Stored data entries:
────

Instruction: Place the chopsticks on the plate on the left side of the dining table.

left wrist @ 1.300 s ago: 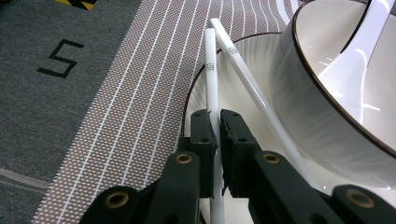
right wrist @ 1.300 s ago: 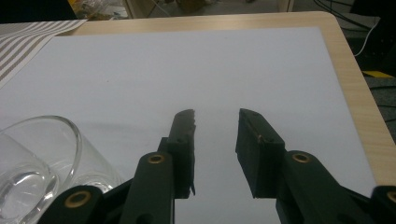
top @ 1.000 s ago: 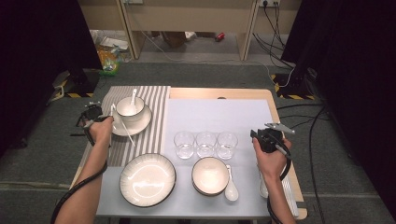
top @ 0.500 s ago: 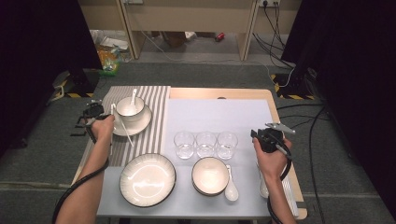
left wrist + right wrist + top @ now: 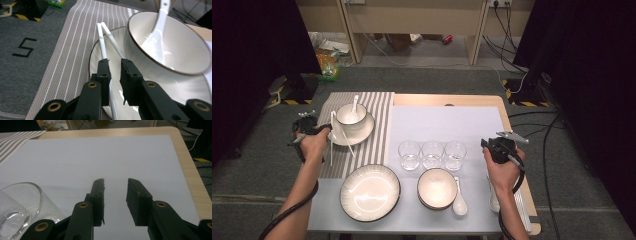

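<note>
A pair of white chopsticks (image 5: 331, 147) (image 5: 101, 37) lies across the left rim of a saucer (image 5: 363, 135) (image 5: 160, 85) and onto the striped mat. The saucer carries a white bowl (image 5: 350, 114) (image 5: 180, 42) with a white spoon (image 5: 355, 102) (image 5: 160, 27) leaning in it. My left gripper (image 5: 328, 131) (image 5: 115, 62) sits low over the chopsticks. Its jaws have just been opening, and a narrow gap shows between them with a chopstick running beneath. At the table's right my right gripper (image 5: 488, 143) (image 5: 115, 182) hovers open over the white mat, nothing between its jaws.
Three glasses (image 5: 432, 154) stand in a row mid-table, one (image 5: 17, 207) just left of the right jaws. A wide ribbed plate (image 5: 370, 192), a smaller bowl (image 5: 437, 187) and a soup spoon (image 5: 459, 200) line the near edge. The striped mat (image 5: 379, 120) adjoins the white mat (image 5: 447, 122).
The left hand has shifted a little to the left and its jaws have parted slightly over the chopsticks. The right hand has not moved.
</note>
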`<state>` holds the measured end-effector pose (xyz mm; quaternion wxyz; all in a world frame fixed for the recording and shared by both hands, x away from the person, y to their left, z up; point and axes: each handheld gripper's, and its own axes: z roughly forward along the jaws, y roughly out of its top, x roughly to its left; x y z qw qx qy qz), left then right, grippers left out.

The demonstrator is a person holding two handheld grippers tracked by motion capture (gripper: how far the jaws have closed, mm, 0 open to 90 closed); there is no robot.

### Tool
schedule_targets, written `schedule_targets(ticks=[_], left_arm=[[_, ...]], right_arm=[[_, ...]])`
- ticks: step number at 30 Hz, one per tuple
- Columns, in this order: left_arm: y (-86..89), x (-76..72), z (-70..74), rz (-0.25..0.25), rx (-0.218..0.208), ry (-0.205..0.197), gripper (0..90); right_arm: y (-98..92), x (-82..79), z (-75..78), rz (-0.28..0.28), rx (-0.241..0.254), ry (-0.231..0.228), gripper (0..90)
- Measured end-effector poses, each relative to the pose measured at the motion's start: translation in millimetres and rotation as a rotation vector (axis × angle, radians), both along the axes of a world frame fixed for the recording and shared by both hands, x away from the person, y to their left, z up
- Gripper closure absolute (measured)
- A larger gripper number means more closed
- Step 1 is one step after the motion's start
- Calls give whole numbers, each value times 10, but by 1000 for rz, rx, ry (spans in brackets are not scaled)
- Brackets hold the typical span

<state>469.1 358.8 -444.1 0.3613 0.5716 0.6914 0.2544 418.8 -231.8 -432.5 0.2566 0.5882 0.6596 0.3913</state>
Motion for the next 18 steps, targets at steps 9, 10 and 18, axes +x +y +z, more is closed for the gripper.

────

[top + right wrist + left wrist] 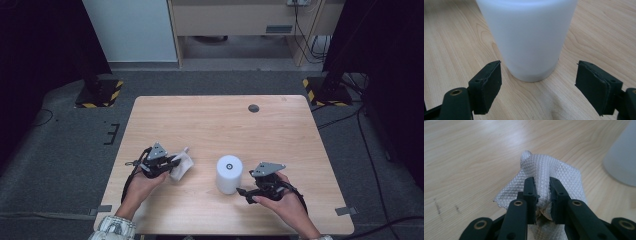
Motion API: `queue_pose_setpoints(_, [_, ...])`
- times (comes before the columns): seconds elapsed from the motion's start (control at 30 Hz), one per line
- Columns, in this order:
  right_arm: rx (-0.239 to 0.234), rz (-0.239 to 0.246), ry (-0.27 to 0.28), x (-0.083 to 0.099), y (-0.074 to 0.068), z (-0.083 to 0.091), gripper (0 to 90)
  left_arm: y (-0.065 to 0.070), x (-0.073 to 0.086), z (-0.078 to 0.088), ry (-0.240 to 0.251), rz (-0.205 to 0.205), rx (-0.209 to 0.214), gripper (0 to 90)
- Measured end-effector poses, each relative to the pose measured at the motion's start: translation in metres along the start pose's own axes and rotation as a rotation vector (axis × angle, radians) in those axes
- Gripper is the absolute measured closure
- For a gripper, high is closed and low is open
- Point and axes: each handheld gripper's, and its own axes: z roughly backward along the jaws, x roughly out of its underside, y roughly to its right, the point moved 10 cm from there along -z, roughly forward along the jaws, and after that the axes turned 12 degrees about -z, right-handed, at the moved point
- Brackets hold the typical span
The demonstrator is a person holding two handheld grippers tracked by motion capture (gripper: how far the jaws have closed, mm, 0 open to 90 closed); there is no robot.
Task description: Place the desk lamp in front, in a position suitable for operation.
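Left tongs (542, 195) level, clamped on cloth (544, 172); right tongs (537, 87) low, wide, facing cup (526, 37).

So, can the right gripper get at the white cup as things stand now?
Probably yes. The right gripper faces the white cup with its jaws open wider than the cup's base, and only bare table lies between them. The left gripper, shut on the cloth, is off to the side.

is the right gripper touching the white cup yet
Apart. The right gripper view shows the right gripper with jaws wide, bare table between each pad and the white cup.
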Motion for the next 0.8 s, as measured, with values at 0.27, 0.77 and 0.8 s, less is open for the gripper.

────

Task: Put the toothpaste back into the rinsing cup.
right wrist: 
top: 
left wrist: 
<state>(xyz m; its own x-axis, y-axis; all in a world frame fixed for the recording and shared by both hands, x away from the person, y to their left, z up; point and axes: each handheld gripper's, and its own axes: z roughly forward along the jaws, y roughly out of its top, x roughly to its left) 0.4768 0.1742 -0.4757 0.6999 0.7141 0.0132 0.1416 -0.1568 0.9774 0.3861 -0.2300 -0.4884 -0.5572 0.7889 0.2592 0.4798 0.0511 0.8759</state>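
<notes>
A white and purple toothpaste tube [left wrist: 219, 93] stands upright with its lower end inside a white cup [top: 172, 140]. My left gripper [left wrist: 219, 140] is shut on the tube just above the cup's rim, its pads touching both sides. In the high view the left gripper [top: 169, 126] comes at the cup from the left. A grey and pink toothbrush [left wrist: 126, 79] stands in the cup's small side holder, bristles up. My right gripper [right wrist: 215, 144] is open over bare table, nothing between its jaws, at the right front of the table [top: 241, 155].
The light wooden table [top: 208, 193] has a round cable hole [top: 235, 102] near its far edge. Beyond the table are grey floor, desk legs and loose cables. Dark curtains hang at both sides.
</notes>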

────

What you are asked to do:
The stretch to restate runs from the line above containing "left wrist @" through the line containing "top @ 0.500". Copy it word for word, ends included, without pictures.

Result below:
left wrist @ 1.300 s ago: 
right wrist @ 1.300 s ago: 
top @ 1.000 s ago: 
top @ 0.500 s ago: 

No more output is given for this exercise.